WORK TO COMPLETE. Look through the data below, and copy each line that carries the word "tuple".

RECORDS FOR THE TASK.
***

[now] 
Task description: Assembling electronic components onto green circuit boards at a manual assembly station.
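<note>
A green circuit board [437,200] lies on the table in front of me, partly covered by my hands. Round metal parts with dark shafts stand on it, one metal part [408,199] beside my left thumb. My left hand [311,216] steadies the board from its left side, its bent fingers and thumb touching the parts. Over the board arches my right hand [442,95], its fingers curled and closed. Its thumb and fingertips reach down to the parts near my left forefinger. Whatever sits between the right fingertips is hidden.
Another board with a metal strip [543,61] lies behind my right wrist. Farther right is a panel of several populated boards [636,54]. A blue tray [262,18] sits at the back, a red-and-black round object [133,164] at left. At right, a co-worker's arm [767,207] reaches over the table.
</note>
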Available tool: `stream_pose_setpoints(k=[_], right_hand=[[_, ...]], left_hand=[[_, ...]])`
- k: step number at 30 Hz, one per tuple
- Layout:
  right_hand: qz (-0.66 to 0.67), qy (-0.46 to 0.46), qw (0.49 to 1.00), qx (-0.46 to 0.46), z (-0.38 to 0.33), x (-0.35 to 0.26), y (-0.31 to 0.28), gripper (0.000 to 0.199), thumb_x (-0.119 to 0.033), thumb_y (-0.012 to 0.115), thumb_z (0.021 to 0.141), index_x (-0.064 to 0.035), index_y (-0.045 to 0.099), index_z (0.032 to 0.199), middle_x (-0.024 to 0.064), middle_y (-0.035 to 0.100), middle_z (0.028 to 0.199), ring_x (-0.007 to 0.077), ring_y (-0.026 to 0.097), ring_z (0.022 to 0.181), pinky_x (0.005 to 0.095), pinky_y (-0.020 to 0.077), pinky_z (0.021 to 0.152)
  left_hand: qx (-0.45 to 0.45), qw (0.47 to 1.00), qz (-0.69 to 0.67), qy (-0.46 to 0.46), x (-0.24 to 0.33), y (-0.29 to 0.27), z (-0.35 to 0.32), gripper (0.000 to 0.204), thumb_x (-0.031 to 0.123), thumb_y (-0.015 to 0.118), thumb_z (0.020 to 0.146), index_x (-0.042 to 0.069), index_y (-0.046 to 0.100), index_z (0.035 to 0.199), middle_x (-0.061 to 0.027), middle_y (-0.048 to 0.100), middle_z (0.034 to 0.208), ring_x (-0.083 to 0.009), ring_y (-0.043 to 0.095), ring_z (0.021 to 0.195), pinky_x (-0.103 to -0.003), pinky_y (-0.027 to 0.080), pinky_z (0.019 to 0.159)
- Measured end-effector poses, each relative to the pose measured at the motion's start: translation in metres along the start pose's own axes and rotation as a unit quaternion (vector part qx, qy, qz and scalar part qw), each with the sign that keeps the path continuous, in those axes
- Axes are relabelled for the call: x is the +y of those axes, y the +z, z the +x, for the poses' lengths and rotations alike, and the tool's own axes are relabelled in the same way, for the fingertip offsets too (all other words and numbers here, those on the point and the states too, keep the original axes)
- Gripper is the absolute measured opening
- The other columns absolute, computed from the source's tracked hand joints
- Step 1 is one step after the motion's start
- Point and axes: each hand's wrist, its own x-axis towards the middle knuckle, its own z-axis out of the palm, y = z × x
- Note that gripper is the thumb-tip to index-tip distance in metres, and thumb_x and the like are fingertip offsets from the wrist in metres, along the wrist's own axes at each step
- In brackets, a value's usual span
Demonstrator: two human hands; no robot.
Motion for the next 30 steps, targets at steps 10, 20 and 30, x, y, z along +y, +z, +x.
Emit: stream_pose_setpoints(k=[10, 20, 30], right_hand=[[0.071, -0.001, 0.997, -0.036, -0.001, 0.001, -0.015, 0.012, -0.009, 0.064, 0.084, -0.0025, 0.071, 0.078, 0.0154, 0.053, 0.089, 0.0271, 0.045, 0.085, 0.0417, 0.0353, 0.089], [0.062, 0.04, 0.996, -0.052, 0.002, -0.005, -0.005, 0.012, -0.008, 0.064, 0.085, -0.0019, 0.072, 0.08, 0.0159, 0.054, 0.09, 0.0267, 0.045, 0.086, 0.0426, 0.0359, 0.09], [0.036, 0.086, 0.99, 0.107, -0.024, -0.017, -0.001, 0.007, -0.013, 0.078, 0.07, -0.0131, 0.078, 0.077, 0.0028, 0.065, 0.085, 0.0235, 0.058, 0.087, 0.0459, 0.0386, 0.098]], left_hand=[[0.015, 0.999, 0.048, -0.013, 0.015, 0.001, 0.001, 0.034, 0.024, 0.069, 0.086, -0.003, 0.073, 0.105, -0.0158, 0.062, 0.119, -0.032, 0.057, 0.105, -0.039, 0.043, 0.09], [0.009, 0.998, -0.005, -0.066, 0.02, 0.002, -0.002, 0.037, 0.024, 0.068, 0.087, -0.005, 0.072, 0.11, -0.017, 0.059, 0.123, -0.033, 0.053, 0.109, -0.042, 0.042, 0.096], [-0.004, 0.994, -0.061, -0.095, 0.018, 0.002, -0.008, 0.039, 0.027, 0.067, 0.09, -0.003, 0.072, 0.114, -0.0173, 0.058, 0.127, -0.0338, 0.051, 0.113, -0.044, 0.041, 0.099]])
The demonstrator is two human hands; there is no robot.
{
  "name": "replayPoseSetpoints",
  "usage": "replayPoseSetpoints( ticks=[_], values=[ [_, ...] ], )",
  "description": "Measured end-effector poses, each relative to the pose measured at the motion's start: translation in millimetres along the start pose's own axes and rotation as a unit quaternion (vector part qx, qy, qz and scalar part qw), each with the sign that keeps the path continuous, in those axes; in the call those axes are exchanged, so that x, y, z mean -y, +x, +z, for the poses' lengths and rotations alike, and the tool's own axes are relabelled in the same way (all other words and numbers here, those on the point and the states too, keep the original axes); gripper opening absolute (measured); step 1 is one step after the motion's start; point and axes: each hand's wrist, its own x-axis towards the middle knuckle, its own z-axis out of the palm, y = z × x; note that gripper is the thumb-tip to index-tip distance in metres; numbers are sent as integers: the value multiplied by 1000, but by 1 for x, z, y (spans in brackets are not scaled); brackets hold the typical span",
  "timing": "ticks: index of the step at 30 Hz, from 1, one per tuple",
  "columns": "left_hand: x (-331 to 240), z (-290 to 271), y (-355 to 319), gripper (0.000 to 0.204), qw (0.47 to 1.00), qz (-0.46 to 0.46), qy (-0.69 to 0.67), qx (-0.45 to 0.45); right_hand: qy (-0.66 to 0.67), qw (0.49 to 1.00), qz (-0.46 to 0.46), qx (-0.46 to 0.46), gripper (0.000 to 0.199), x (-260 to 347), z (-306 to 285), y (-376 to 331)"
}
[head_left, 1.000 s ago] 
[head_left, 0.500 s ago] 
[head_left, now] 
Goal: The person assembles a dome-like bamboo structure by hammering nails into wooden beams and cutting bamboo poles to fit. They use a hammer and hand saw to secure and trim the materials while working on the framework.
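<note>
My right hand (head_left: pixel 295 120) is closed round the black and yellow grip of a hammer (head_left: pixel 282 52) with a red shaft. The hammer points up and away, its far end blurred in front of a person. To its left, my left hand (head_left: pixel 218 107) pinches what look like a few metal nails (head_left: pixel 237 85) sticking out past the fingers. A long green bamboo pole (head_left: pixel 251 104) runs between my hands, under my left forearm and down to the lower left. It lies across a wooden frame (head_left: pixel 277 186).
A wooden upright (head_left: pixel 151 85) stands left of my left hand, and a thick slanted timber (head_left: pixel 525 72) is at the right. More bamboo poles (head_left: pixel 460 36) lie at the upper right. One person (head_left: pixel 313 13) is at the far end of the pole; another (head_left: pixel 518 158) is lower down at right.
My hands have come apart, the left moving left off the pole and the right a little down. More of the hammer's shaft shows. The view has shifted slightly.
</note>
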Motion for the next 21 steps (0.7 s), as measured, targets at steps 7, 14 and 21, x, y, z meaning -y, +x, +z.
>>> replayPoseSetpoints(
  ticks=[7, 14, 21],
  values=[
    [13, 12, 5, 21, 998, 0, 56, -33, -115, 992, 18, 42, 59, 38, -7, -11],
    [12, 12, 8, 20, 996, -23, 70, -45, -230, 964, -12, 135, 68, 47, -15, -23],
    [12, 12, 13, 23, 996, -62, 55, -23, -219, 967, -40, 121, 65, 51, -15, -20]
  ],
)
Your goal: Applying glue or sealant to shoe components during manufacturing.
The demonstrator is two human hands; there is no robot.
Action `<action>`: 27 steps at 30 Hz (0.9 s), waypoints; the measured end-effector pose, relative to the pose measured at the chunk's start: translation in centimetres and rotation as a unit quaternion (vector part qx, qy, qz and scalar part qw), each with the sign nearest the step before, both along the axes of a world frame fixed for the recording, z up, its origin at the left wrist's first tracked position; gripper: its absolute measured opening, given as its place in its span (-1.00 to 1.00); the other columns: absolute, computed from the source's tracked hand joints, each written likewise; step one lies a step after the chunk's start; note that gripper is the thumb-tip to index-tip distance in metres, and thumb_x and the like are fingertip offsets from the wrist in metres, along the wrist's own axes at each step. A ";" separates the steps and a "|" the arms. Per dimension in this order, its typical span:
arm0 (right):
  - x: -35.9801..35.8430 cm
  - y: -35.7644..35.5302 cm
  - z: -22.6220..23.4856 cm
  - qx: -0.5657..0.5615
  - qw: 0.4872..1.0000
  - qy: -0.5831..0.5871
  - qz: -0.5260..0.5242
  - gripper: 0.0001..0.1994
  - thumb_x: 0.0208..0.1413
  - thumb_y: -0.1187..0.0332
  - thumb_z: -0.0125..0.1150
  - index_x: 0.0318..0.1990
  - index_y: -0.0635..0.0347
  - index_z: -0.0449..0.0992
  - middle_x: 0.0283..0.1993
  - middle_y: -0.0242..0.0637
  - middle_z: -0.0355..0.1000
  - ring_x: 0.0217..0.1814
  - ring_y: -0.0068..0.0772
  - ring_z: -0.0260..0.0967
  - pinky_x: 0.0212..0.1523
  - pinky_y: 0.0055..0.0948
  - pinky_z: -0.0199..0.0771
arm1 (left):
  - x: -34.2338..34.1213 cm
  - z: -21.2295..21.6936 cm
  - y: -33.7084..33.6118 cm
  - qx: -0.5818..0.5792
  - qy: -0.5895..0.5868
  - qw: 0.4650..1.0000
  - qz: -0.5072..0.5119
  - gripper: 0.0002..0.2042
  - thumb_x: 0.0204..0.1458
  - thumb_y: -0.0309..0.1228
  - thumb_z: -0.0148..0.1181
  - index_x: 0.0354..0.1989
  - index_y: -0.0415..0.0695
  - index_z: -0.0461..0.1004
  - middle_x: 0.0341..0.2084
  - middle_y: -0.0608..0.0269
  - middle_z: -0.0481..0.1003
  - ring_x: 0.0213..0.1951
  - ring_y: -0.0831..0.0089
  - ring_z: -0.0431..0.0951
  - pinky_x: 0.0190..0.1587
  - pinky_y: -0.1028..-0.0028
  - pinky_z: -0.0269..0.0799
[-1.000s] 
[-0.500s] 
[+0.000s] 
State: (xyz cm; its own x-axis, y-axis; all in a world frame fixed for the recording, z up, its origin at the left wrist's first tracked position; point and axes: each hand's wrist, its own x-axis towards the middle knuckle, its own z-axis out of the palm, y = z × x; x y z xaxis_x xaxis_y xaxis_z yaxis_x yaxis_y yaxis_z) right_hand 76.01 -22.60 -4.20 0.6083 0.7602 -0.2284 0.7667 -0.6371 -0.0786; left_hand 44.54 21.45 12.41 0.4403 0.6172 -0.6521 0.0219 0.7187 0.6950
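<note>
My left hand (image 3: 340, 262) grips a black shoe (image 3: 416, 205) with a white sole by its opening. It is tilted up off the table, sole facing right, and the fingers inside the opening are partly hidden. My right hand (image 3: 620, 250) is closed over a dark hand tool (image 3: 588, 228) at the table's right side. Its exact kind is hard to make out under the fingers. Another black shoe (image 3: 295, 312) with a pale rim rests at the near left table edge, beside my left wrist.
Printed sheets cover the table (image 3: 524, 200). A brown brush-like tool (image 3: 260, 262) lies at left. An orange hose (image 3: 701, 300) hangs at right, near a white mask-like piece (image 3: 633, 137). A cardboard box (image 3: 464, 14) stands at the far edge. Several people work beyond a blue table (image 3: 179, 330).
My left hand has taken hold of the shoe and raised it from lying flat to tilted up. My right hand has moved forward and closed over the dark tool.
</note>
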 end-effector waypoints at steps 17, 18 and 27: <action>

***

COMPLETED EXERCISE.
- k: step number at 30 Hz, one per tuple
  "timing": "ticks: index of the step at 30 Hz, from 1, one per tuple",

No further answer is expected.